Try this amazing stuffed mussels recipe from Chef Ibrahim Kasif. It won't disappoint.
Ibrahim Kasif is the chef and owner of the award-winning Stanbuli Restaurant in Sydney, Australia. The restaurant was named after the affectionate term for an Istanbul local. He set up Stanbuli to showcase his cultural heritage and the Turkish style of cooking and hospitality that emphasises shared food and social eating. To get to know Ibrahim better, we asked him what drives him as a chef and to share one of his favorite recipes.
What do you like to cook and why?
"I have always enjoyed eating, so I have always enjoyed cooking for as long as I can remember. I became a chef because I had a best friend at school whose father was a restaurateur, and I was always blown away by the energy and romance of his restaurants. They were always so busy and had this feeling of bringing people together. It was very cool. When I finished school, my mother suggested I get a chef apprenticeship and forfeit my University acceptance. I took her advice.
I love cooking Turkish food, it's the food I grew up eating, but as I got older and travelled to Turkey and Northern Cyprus, I realised the enormous repertoire, history and regionality of the cuisine. It is way beyond just the takeaway representations we have come to know. It is extremely diverse and thoughtful.

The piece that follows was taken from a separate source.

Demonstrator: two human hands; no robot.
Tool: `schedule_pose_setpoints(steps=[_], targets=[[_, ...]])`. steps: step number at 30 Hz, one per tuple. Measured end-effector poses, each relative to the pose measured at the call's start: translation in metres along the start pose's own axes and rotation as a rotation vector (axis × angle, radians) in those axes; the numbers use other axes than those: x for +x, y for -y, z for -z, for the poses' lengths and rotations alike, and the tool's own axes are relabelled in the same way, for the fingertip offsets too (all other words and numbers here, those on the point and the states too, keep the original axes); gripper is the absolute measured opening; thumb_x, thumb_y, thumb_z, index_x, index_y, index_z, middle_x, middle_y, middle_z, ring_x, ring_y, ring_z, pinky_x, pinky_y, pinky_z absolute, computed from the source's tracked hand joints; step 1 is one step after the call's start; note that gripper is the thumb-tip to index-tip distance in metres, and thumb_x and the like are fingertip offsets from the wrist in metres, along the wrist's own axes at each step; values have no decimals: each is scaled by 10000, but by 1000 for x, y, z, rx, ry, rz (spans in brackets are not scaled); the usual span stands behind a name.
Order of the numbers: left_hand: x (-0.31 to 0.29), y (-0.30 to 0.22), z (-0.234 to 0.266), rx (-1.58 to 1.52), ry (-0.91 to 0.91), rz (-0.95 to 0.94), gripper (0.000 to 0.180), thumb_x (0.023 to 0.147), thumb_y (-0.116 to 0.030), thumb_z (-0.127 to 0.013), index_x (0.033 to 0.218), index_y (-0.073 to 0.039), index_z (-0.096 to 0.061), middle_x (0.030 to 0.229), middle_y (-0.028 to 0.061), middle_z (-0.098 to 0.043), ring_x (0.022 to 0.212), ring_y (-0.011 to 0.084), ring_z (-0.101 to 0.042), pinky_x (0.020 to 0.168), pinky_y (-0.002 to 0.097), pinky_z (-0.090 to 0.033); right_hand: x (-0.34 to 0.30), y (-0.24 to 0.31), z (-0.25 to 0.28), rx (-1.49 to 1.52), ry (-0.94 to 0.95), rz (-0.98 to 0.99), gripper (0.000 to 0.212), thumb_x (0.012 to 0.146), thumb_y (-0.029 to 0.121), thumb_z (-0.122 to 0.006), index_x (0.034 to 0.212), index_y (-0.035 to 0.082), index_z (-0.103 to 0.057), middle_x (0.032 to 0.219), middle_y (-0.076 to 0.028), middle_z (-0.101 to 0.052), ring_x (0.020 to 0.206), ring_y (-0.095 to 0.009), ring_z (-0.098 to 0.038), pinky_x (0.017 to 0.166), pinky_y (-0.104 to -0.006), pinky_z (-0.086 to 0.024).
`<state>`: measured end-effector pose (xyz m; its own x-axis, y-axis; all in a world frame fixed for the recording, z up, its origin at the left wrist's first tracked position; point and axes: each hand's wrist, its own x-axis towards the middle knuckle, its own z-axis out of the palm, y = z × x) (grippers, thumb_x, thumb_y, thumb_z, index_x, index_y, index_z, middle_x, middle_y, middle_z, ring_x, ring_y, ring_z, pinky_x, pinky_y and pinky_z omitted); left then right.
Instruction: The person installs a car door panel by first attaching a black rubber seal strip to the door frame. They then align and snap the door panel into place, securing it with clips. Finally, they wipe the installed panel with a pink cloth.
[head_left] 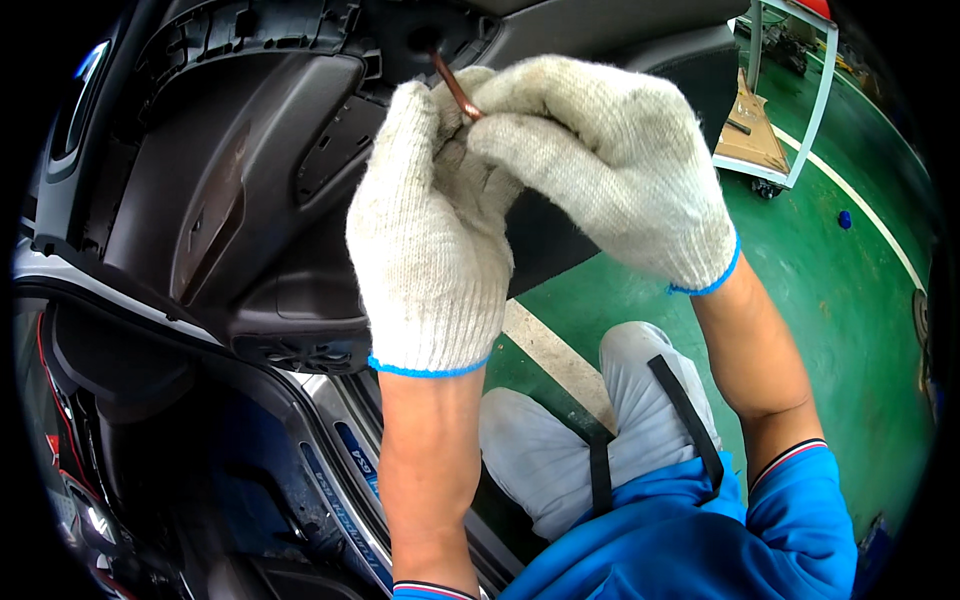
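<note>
1. At the upper middle of my head view, near a dark round opening in the car door trim panel: copper-coloured rod, slanted, its upper end toward that opening; contact unclear to me.
2. Right hand, white knit glove: thumb and forefinger pinched together on the rod's lower end.
3. Left hand, gloved likewise: fingers half curled, thumb raised, just beside the rod. I cannot tell whether it grips anything.
4. Lower left, I log the door sill.
5. Upper right: white-framed wheeled cart bearing cardboard, on green floor.
</note>
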<state>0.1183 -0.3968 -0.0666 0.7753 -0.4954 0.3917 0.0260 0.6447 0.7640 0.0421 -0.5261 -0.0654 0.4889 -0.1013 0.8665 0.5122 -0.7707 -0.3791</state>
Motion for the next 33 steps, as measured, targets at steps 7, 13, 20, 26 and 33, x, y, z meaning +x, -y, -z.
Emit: schedule_pose_setpoints(steps=[7, 13, 20, 26, 33], targets=[[-5, 2, 10, -25, 39, 9, 520, 1061, -378, -552, 1304, 81, -588, 1236, 240, -635, 1164, 340, -650, 989, 464, -555, 7, -1, -4, 13, 2, -48, 232, 955, 238, -705, 1072, 44, -755, 897, -109, -746, 800, -196, -733, 729, -315, -583], [-5, -2, 16, -14, 6, 50, 524, 1060, -378, -554, 1307, 83, -583, 1250, 247, -629, 1198, 348, -633, 1006, 471, -544, 12, -7, -11, -38, -17, -6, 235, 971, 244, -669, 1039, 30, -738, 861, -110, -718, 769, -189, -716, 685, -323, -566], [-4, -2, 17, -48, -26, 71, 510, 1053, -386, -571, 1288, 66, -593, 1247, 230, -634, 1161, 342, -635, 1001, 471, -534, 16, -9, -10, -122, -25, 65, 279, 952, 289, -638, 1054, 49, -736, 875, -128, -722, 809, -285, -724, 735, -370, -576], [-2, 1, 17, -68, 20, 79, 489, 1047, -374, -580, 1283, 53, -598, 1241, 207, -641, 1153, 335, -634, 994, 460, -530, 19, -5, -5, -307, -79, 158, 230, 930, 234, -696, 1052, 46, -745, 924, -110, -726, 796, -214, -729, 730, -327, -582], [-6, -6, 11, 40, 59, 17, 480, 1080, -375, -513, 1277, 53, -602, 1199, 186, -677, 1118, 308, -679, 936, 429, -562, 30, 13, -11, -156, -74, -16, 223, 890, 164, -690, 1078, 48, -724, 881, -145, -733, 805, -266, -738, 740, -352, -584]])
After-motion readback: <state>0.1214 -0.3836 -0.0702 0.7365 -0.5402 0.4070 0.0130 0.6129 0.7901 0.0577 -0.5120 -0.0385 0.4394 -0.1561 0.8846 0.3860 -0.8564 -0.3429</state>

It's complex and romantic. It's also extremely delicious!"
What is your best cooking tip?
"When cooking a dish that requires black pepper, don't grind raw black pepper over your food at the end. Try cooking it out in the base of your cooking. For example, when cooking onions, add generous amounts of freshly ground black pepper, so it gives the dish the fragrance of black pepper. Just like in Chinese cooking, with Schezwan peppercorns being fragrant, black pepper can be just as fragrant and floral. It's a myth that it goes bitter - just don't burn it!"
What do you know now that you wish you knew when you first started as a chef?
"Patience. Be patient with recipes and methods. Learn to walk before you can run. Learn the basics really well. Don't sous vide a piece of meat without learning how to grill it, poach it, braise it, saute or roast it first."
What are your favorite dishes to cook on your current menu that you would recommend the most to diners?
"We have a huge range of vegetables on our menu, which is what Turkish Cuisine is truly all about. For example, we have eggplant on the menu. It gets blistered over coals and we use the flesh for a complex smoky eggplant salad. We use the smaller eggplants for poaching in aromatic onions, Turkish chillies and tomatoes, and then stuffing it and serving it chilled. It is so clean and texturally amazing.
We use other vegetables too, like broad beans, where we boil the pods until tender and add a very sharp, raw garlic, heavy vinaigrette, and the broad beans just work so well with it. We braise leeks in their own stock and serve the dish chilled. All of these dishes are served small, so I would recommend ordering 4-5 vegetable dishes and graze on them throughout the evening."
Why did you choose this recipe to share?
"Whilst I recommend the vegetable dishes we do. I also recommend our Stuffed Mussels. This comes from a great Turkish recipe which traces back to the Ottoman era and is a much loved coastal seafood dish."
Recipe: Stuffed Mussels
Ingredients:
1kg Mussels
2 Onions diced
50g Pinenuts
150ml Olive oil
5g Black pepper ground course
5g All spice ground fine
30g Currants
500g Medium grain rice-washed
1.2L Water
Directions:
- Prepare the mussels by disgorging them in salted warm water. We shuck the Mussel open by inserting the knife through the beard on the flat side of the mussel and opening through the point. We sever the bivalve.
- Make a fragrant rice by cooking lots of onions and pine nuts in olive oil. Then add ground allspice and black pepper and get the onion and pine nuts really coated. Then fold the rice through and toast it all lightly. Add currants, salt and water. Cook the rice until done.
- Once cooled, fill the mussels with the rice mixture.
- Steam the mussels until they are cooked (around 5 mins).
- Plate the mussels up and add a good squeeze of lemon. Eat them by the dozen or two dozen!